Supreme Court hears arguments on shipment of goods, habeas corpus

[JURIST] The US Supreme Court [official website; JURIST news archive] heard oral arguments [day call, PDF; merit briefs] Wednesday in two cases. In Kawasaki Kisen Kaisha v. Regal-Beloit Corporation [oral arguments transcript, PDF; JURIST report], the court heard arguments on whether the Carmack Amendment to the Interstate Commerce Act of 1887 [49 USC § 11706] applies to the inland rail transportation of goods in the US that originate out of the country when the shipment involved an extension of the Carriage of Good by Sea Act (COGSA) [46 USC § 30701]. The US Court of Appeals for the Ninth Circuit found [opinion, PDF] that the district court did not consider whether the parties had properly opted out of the Carmack Act, without which the COGSA does not apply. Counsel for the petitioners argued:

From its enactment in 1906 until very recently, it has been settled law for a century that the Carmack Amendment does not apply to the inland leg of an import through shipment. ... [T]he current scope of Carmack is consistent with its historic scope, which had a very limited special application to exports to Canada and Mexico. Other than that, it doesn't apply to foreign trade at all.
Counsel for the US government argued as amicus curiae on behalf of petitioners. Counsel for the respondents argued that, "[i]t does not take great mental gymnastics to read the plain language of this statute and resolve it the way the Ninth Circuit did in favor of Respondents."
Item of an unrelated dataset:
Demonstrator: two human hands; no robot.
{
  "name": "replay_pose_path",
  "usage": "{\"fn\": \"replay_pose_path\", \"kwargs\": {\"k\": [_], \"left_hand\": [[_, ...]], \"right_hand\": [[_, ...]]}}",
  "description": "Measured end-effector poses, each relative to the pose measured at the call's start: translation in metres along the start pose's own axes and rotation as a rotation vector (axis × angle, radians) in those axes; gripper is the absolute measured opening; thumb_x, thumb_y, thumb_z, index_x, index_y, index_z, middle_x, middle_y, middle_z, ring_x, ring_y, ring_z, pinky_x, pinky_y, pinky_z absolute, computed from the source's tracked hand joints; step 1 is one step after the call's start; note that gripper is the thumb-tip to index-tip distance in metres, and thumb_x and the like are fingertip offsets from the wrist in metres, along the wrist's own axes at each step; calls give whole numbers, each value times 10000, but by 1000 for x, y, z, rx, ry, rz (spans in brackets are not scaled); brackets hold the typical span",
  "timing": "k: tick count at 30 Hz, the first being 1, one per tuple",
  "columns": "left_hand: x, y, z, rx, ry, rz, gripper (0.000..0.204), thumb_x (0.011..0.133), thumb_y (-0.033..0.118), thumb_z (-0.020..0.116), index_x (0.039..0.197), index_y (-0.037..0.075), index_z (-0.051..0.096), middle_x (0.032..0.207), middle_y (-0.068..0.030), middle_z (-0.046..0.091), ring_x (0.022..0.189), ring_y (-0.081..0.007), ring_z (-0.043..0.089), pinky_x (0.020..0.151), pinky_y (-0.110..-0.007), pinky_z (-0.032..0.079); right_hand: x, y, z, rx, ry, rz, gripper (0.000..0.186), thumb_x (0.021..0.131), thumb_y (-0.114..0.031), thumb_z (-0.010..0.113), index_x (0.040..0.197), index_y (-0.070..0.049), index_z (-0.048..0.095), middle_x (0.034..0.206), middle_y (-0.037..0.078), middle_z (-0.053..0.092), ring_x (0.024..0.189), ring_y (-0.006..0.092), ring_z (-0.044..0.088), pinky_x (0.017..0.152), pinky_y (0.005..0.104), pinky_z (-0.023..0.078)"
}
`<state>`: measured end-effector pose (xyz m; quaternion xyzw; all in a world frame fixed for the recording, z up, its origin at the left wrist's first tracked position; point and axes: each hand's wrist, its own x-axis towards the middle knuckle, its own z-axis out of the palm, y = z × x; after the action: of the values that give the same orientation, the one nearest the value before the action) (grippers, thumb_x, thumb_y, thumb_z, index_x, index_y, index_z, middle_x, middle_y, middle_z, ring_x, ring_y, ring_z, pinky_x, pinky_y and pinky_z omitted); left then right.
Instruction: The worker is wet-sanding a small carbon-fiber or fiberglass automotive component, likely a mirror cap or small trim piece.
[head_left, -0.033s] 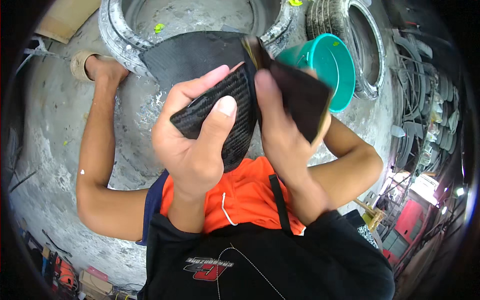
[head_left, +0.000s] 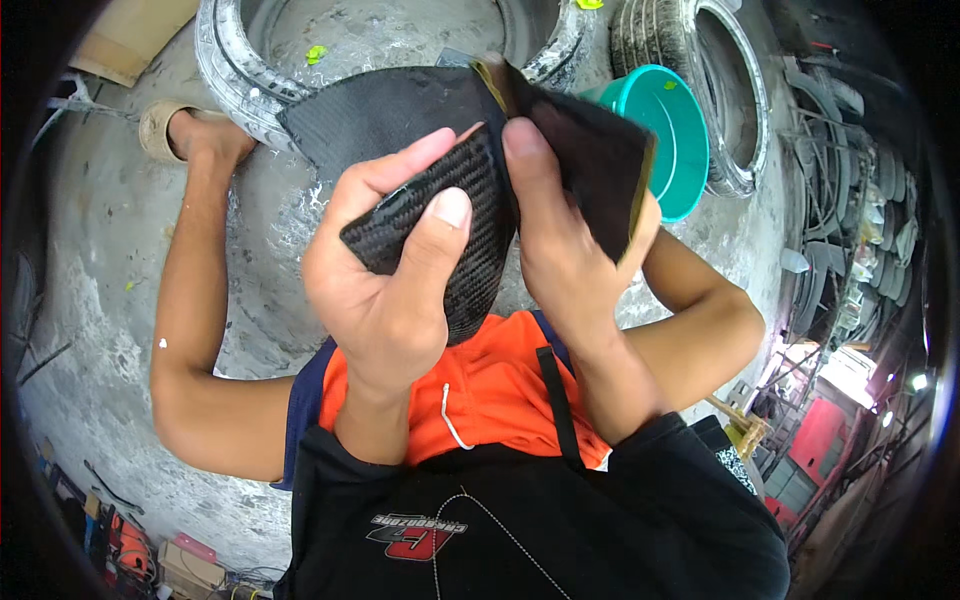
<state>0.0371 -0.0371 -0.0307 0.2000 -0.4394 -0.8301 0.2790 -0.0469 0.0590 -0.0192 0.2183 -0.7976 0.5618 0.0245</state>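
Observation:
My left hand [head_left: 385,280] grips a glossy black carbon-fibre panel [head_left: 475,225], its thumb pressed on the woven face and the fingers behind. The curved panel spreads beyond my hands into a broad, duller dark section [head_left: 390,115]. In my right hand [head_left: 565,240] is a folded dark sheet with yellowish edges, which looks like sandpaper [head_left: 600,165]. The right thumb presses this sheet against the panel's edge near the middle. Part of the right fingers is hidden behind the sheet.
A teal bucket [head_left: 665,150] stands just beyond my right hand. One worn tyre [head_left: 240,85] lies past the panel, another tyre [head_left: 735,100] by the bucket. Many curved dark parts [head_left: 870,220] are stacked at the right. A cardboard piece [head_left: 125,40] is at the far left.
My right hand and the sheet have shifted slightly left and up along the panel's edge, and show less blur. The left hand keeps its grip, almost unmoved.

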Motion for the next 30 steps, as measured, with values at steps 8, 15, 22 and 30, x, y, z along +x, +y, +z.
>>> {"fn": "replay_pose_path", "kwargs": {"k": [8,15,22,30], "left_hand": [[3,-3,10,123,1,-55,235,966,4,625,1192,-60,632,1042,-77,694,896,-74,626,798,-225,518],[2,-7,9,106,-8,-115,213,957,-8,629,1162,-61,641,922,-16,679,782,-31,585,694,-196,490],[9,-9,7,216,-6,-46,199,940,0,642,1130,-53,669,941,-31,690,820,-49,600,723,-222,509],[12,-11,-8,-11,-65,-134,312,911,-21,669,1212,-91,633,1016,-99,718,849,-94,657,780,-234,539]], "right_hand": [[3,20,-4,13,-25,-62,325,831,91,743,1139,-12,734,923,95,649,808,175,599,731,270,488],[-16,31,-16,-83,-36,-177,386,794,121,746,1150,-27,738,924,120,663,842,208,631,763,292,509],[-19,40,-24,-188,-75,-245,429,769,106,731,1176,-33,731,921,117,630,848,224,629,756,297,510],[61,3,-22,-101,-112,68,142,862,-51,789,979,-8,720,900,25,677,752,113,611,699,255,483]]}}
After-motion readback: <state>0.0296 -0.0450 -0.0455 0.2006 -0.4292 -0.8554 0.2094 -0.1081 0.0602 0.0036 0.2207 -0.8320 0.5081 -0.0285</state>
In Magwood v. Patterson [oral arguments transcript, PDF; JURIST report], the court heard arguments on whether, when a person is resentenced after having obtained federal habeas relief from an earlier sentence, a claim in a federal habeas petition challenging that new sentencing judgment a "second or successive" claim under 28 USC § 2244(b) [text] if the petitioner could have challenged his previous sentence on the same constitutional grounds. The basic issue is whether a defendant can raise a challenge that could have been but was not raised in an earlier habeas petition. The case involves defendant Billy Joe Magwood, on death row in Alabama. Magwood was sentenced to death for murdering a county sheriff. His original death sentence was overturned in 1986, but he was later sentenced to death again. He challenged the second sentence, but the US Court of Appeals for the Eleventh Circuit ruled [opinion, PDF] that his claim should have been raised in the first sentencing. Counsel for Magwood argued Wednesday that, "a petition, as here, that challenges a new death sentence cannot be a second or successive petition for the very simple reason that it challenges a State court judgment that has no - never been covered in a habeas petition before." Counsel for the respondents argued:
You have equitable principles that say when you have two parties, a party has a full and fair opportunity to praise a claim or to litigate. But the other party also has a finality interest. And once you take away your full and fair opportunity by not using it, the other party's interest in finality outweighs. That's what Congress envisioned in AEDPA. That's what this Court envisioned with the abuse of the write [sic] doctrine. That's why we don't allow someone who had a claim previously available that didn't use it to bring it again.